Santos responde a decisión FARC de cese de fuego

El presidente Juan Manuel Santos calificó el jueves de "regalo de Navidad" el alto el fuego indefinido y unilateral declarado por la FARC, pero advirtió que continuará atacando a la guerrilla porque debe cumplir su obligación de garantizar la seguridad de los colombianos.

Para el mandatario la tregua "es un buen inicio para desescalar hostilidades que conduzcan a un acuerdo final de paz", pero rechazó la supervisión internacional del cese el fuego propuesta por las Fuerzas Armadas Revolucionarias de Colombia.

La decisión de las FARC es un buen gesto pero es "una flor llena de espinas" que es necesario complementar "con otros pasos de paz y confianza que nos permitan avanzar en la dirección correcta", explicó Santos durante un acto público en el departamento del Chocó.

"Valoramos ese gesto y esperamos que se cumpla con la rigurosidad necesaria para acercarnos al cese bilateral y definitivo cuando se firmen los acuerdos", agregó.

En un comunicado emitido horas antes, el gobierno precisó que no puede ni quiere repetir experiencias pasadas cuando se anunciaron ceses el fuego que fueron incumplidos o que se cumplieron parcialmente.

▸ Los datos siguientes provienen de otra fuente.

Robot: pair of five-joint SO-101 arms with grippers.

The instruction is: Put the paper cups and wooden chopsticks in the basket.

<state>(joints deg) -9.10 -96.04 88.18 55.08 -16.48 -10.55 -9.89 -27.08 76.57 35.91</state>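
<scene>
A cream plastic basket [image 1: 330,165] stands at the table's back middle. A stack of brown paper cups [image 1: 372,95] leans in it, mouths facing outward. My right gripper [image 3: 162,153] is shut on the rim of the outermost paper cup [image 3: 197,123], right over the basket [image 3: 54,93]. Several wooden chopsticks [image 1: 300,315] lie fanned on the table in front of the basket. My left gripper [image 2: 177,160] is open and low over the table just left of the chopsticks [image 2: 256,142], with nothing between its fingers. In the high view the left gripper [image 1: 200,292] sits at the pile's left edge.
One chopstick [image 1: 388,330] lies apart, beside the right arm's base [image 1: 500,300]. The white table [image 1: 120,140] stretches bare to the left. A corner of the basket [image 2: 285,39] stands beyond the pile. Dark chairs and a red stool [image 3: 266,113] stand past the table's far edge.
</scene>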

El miércoles el jefe del equipo negociador de las FARC, Iván Márquez, cuyo verdadero nombre es Luciano Marín Arango, leyó un comunicado en el que aseguró que "hemos resuelto declarar un cese unilateral al fuego y a las hostilidades por tiempo indefinido que debe transformase en armisticio".

El alto el fuego, según Márquez, se rompería si las tropas estatales atacan a sus guerrilleros.

"Ni el presidente ni las Fuerzas Armadas puede dejar de cumplir la constitución que nos obliga a defender a los colombianos en todos los rincones de la patria. No vamos a renunciar ni hacer excepciones en el cumplimiento de esa obligación", enfatizó Santos.

Paralelamente el Frente Amplio por la Paz, una organización de políticos y defensores de los derechos humanos, pidió "generosidad al gobierno de Santos y gestos del mismo nivel de reciprocidad que el de las FARC", explicó el diputado Alirio Uribe en conversación con The Associated Press.

Las FARC también decretaron ceses unilaterales en la Navidad y año nuevo de 2012 y 2013. Lo hicieron asimismo por unos días en las elecciones presidenciales de mayo y junio.

Durante el gobierno del presidente Belisario Betancur (1982-1986) también se adelantó un proceso de paz con las FARC y se decretó un cese bilateral del fuego que, en realidad, nunca se verificó. Ese proceso de negociación fracasó como también sucedió durante los gobiernos de César Gaviria (1990-1994) y Andrés Pastrana (1998-2002).